■ **Stored data**
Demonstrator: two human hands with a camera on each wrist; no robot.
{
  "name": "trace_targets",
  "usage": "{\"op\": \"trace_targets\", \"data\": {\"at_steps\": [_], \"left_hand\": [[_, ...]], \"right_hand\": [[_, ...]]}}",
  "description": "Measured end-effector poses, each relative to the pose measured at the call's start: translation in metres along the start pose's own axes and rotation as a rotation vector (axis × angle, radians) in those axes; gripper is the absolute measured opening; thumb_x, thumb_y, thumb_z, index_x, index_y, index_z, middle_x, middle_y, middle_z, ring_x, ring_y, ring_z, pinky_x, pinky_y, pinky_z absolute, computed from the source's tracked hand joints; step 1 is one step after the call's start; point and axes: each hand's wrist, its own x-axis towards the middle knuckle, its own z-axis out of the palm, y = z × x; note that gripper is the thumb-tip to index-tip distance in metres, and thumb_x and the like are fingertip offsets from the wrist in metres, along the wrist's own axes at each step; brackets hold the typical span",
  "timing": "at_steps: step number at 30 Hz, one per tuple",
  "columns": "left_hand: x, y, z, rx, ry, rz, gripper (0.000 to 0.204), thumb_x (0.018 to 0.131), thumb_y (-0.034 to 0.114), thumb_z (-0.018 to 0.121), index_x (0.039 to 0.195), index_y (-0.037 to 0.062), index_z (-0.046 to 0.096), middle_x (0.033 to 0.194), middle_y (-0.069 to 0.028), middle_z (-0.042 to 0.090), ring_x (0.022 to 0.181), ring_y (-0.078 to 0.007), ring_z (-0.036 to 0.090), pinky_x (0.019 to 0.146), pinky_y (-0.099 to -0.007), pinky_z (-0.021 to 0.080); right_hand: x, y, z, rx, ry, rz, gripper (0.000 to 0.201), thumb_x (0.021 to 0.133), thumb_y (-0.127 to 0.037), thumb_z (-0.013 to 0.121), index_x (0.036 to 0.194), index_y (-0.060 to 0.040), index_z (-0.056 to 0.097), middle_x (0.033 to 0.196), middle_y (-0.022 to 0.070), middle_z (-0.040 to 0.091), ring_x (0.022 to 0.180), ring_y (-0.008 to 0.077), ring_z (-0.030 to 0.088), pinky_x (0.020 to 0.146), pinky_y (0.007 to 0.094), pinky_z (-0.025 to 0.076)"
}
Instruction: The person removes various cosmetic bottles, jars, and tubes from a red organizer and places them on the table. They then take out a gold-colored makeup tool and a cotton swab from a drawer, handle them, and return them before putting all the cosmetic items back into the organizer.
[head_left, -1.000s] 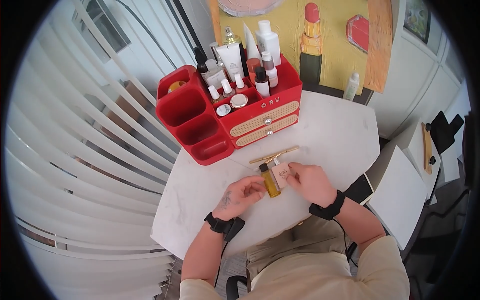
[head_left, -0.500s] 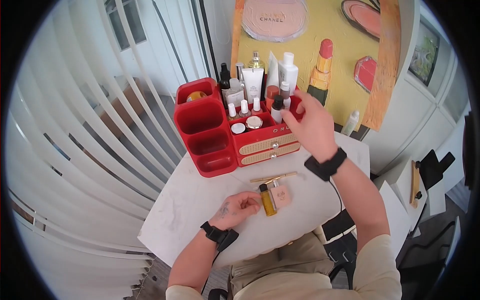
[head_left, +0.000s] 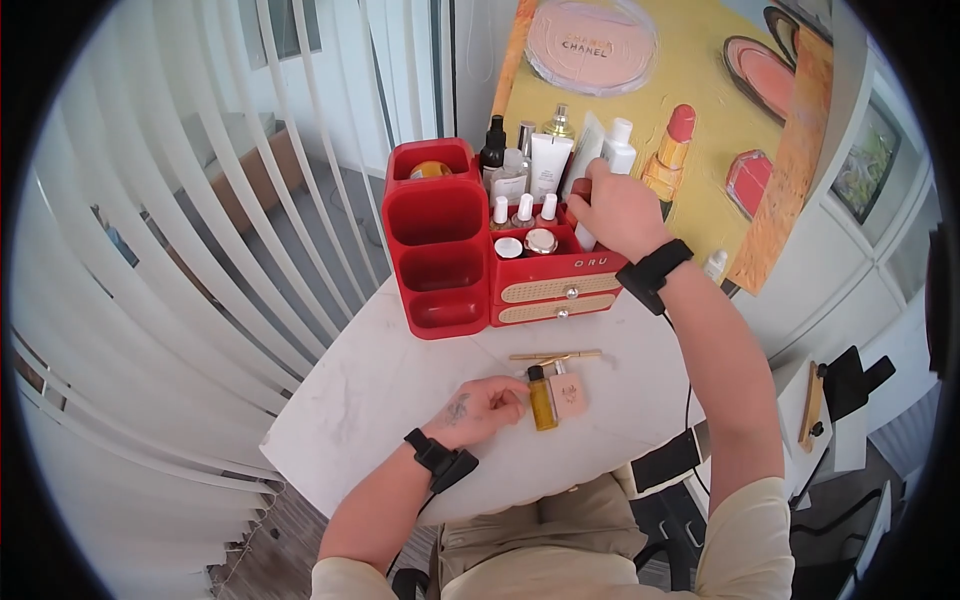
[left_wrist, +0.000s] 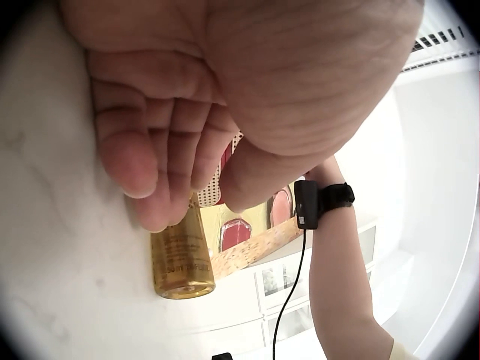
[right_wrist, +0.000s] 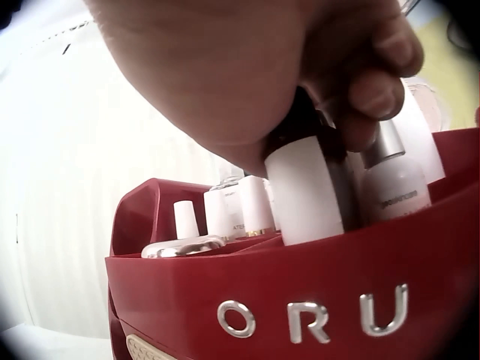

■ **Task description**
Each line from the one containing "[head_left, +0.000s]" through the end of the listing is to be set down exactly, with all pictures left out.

■ **Result**
[head_left, +0.000s] 
[left_wrist, +0.000s] 
[right_wrist, +0.000s] 

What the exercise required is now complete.